◆ Exercise instructions: Look through the records that follow. Copy every line containing the word "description".

◆ Extracted data:
----
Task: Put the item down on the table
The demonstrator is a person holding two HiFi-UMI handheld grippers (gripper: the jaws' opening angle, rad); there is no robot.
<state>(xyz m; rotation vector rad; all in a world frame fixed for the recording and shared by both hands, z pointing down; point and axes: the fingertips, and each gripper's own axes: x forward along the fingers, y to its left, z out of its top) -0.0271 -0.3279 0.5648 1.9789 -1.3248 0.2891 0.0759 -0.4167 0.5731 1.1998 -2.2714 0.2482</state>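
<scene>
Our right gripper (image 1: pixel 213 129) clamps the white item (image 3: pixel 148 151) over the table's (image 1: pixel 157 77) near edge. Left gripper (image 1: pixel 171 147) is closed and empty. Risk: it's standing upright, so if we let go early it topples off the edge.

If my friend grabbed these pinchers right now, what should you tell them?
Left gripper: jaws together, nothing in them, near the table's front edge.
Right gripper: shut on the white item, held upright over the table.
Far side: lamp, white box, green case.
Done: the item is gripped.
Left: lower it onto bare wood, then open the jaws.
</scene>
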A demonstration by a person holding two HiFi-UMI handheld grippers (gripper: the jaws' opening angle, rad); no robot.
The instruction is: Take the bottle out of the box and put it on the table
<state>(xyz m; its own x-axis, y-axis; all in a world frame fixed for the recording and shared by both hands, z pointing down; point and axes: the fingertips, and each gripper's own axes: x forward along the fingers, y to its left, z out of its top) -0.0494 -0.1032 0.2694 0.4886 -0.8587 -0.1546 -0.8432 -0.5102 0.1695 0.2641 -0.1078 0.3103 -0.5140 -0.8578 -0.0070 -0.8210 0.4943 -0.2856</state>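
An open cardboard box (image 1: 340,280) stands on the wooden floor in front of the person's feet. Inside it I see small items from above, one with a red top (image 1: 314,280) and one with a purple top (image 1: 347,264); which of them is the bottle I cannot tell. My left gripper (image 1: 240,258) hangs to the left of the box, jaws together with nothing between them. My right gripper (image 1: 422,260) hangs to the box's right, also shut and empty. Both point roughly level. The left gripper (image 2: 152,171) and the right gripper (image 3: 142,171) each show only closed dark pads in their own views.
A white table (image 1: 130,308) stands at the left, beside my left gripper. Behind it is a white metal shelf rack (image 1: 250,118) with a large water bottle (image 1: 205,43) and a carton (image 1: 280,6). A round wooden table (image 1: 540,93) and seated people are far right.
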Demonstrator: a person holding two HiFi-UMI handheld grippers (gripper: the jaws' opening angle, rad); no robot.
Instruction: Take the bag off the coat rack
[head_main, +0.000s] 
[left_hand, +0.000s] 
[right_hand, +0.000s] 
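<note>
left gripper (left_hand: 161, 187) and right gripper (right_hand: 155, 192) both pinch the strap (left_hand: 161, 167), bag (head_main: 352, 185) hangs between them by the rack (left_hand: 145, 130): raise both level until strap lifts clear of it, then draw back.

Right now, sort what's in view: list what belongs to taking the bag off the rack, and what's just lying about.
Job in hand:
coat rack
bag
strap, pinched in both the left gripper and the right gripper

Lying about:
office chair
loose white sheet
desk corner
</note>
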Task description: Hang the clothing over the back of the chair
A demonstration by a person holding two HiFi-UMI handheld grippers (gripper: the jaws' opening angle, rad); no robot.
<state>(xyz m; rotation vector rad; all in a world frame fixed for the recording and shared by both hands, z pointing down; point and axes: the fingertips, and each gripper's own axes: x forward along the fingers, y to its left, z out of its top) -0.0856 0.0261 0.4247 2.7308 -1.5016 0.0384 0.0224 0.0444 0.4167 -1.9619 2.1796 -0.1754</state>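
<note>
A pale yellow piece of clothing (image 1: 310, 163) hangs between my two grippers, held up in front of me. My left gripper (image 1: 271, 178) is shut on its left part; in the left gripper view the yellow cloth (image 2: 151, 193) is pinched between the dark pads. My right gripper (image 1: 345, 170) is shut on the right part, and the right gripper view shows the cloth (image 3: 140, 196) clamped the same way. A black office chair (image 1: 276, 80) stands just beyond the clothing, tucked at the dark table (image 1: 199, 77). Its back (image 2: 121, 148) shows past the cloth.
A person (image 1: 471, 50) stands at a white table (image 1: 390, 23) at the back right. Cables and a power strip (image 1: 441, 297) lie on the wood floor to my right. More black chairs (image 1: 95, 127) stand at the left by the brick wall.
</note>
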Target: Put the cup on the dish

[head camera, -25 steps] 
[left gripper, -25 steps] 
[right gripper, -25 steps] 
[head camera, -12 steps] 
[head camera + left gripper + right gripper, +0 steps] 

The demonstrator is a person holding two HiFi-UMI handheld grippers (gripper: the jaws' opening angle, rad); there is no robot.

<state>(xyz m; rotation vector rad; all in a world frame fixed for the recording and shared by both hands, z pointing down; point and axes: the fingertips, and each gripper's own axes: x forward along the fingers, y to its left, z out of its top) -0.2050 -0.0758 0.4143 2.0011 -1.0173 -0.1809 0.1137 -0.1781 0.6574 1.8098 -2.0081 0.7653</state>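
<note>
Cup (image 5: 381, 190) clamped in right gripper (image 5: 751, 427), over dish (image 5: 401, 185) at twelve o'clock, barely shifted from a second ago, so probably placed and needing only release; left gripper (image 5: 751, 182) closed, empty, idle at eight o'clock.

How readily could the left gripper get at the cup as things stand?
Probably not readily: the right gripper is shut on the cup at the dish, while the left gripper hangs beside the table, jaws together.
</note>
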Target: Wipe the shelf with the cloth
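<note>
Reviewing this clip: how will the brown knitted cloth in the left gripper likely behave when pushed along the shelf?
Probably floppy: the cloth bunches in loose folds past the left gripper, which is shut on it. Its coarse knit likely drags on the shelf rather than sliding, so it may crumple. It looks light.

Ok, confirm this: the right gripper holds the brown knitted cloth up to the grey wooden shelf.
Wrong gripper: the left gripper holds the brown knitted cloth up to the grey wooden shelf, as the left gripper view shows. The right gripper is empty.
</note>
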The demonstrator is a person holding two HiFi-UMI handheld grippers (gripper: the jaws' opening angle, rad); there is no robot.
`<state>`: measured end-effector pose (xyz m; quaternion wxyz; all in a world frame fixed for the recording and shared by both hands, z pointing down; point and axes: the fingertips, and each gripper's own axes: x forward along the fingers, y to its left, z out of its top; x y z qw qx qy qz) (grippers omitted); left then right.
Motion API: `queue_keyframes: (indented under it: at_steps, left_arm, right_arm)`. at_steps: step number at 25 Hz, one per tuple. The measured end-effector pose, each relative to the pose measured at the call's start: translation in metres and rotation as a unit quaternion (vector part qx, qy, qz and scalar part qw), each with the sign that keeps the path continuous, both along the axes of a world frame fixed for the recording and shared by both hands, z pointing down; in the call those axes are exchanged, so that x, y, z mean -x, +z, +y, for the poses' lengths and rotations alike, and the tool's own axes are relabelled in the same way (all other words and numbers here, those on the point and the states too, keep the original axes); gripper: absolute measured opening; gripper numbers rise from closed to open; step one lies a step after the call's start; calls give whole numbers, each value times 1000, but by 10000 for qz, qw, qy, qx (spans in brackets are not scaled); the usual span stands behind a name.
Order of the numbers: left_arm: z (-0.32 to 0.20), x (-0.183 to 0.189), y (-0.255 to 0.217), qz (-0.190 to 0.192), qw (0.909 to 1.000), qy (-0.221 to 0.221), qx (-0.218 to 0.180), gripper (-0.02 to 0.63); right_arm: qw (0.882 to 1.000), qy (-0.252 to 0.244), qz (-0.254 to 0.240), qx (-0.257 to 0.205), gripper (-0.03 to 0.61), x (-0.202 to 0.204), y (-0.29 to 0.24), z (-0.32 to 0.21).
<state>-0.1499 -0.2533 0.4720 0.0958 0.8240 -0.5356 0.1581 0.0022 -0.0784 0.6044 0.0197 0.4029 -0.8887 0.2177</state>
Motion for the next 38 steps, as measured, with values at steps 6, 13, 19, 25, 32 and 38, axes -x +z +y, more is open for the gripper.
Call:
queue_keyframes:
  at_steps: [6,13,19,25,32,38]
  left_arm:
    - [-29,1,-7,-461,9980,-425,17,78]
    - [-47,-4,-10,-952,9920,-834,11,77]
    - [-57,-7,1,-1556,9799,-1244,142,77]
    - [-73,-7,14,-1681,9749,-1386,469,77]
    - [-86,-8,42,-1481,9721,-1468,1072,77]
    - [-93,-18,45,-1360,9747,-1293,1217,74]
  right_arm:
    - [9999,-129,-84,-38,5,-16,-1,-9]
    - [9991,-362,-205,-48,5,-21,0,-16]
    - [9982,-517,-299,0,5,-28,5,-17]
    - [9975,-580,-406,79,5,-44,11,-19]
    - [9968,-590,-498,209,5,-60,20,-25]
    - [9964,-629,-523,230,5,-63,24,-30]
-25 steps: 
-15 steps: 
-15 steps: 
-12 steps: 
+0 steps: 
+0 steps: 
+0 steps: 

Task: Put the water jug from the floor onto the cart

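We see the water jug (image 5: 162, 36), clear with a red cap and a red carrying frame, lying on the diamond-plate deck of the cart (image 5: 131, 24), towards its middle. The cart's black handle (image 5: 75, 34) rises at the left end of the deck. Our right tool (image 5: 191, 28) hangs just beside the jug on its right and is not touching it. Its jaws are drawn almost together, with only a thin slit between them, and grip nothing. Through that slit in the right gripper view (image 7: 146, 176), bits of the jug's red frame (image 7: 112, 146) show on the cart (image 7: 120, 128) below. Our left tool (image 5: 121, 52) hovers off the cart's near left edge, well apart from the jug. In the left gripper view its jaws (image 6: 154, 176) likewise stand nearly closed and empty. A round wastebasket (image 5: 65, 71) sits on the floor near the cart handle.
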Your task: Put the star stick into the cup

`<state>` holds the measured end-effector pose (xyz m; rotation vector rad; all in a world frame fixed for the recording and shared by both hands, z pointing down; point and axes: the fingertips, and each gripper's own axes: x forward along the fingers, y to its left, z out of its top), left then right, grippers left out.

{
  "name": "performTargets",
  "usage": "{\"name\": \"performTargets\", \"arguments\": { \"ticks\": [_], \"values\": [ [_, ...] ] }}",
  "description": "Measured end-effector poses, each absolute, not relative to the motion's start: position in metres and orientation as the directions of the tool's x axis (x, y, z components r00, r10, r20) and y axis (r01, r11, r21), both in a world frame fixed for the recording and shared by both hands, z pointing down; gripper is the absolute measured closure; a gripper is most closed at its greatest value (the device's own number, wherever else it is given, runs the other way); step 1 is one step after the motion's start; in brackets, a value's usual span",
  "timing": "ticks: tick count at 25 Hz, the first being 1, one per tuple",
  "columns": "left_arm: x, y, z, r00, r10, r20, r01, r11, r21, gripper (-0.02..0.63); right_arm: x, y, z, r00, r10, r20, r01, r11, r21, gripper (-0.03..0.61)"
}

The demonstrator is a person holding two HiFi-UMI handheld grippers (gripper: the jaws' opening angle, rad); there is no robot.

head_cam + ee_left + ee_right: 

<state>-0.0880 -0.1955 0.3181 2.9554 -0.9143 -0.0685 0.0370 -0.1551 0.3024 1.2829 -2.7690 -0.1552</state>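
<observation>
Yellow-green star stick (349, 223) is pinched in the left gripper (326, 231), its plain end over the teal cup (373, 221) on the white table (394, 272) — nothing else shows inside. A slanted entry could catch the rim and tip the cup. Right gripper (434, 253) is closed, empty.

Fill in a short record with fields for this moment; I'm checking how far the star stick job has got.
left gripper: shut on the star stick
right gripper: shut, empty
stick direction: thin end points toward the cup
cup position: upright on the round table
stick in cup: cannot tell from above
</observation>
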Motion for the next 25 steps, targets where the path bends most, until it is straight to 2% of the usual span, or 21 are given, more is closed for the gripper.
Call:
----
◆ Output for this task:
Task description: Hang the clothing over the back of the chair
  "description": "Measured end-effector poses, each absolute, not relative to the motion's start: position in metres and orientation as the directions of the tool's x axis (x, y, z components r00, r10, r20) and y axis (r01, r11, r21), both in a world frame fixed for the recording and shared by both hands, z pointing down; gripper is the absolute measured closure; a gripper is most closed at its greatest value (the device's own number, wherever else it is given, runs the other way); step 1 is one step after the motion's start; in brackets, a value's usual span",

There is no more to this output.